Victor Hugo2448416The Man Who Laughs — Part II. Book I. Chapter IX.1869Anonymous

CHAPTER IX.


HATE IS AS STRONG AS LOVE.


QUEEN ANNE had several of these ignoble advisers around her. Barkilphedro was one. He also secretly worked, influenced, and plotted upon Lady Josiana and Lord David. As we have said, he whispered in three ears,—one more than Dangeau. Dangeau whispered in but two, in the days when, thrusting himself between Louis XIV., who was in love with Henrietta his sister-in-law, and Henrietta, who was in love with Louis XIV. her brother-in-law, he as Louis's secretary, without the knowledge of Henrietta, and as Henrietta's without the knowledge of Louis, wrote the questions and answers of both the love-making marionettes.

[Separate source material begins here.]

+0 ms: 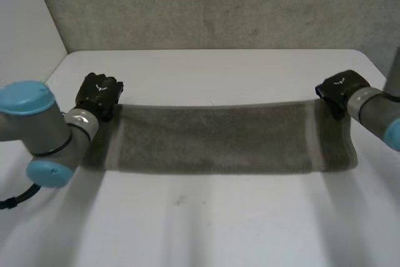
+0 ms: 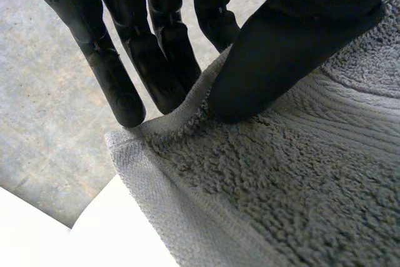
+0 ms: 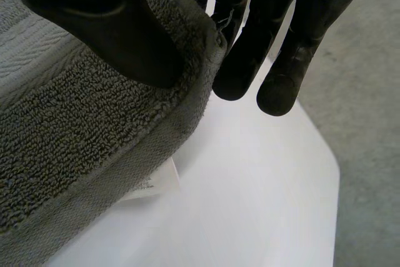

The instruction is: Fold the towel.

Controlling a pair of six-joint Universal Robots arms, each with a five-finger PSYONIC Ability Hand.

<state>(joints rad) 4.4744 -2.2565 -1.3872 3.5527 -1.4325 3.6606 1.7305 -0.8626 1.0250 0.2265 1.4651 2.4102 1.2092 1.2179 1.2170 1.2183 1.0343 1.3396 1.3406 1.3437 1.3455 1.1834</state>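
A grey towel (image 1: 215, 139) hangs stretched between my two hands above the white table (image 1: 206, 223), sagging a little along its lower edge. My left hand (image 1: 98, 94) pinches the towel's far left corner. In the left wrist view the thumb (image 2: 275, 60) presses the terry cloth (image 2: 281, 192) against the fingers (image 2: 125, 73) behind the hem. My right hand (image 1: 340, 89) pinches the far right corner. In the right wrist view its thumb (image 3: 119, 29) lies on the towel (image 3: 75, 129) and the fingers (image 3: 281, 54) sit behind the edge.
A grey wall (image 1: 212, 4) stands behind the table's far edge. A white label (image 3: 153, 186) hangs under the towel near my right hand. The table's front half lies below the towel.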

Barkilphedro was so cheerful, so compliant, so incapable of espousing the cause of any one, so ugly, so mischievous, that it was quite natural that a regal personage should soon be unable to do without him. Once Anne had tried Barkilphedro, she would have no other flatterer. He flattered her as they flattered Louis the Great, by disparaging her neighbours. "The king being ignorant," says Madame de Montchevreuil, "one is obliged to sneer at the savants." To poison the sting, from time to time, is the acme of art. Nero loves to see Locusta at work.

Royal palaces are very easily entered; a pretext suffices. Barkilphedro, having found this pretext, his position with the queen soon became the same as that with the Duchess Josiana,—that of an indispensable domestic animal. A witticism ventured one day immediately led to a perfect understanding of the queen's character, and a correct estimate of her kindness of heart. The queen was greatly attached to her Lord Steward, William Cavendish, Duke of Devonshire, who was very stupid. This lord, who had obtained every Oxford degree and yet did not know how to spell, one fine morning committed the folly of dying. To die is a very imprudent thing at court, for then there is no further restraint in speaking of you. The queen, in the presence of Barkilphedro, lamented the event, finally exclaiming, with a sigh:

"It is a pity that so many virtues should have been borne and served by so poor an intellect."

"Dieu veuille avoir son âne!" whispered Barkilphedro, in a low voice, and in French.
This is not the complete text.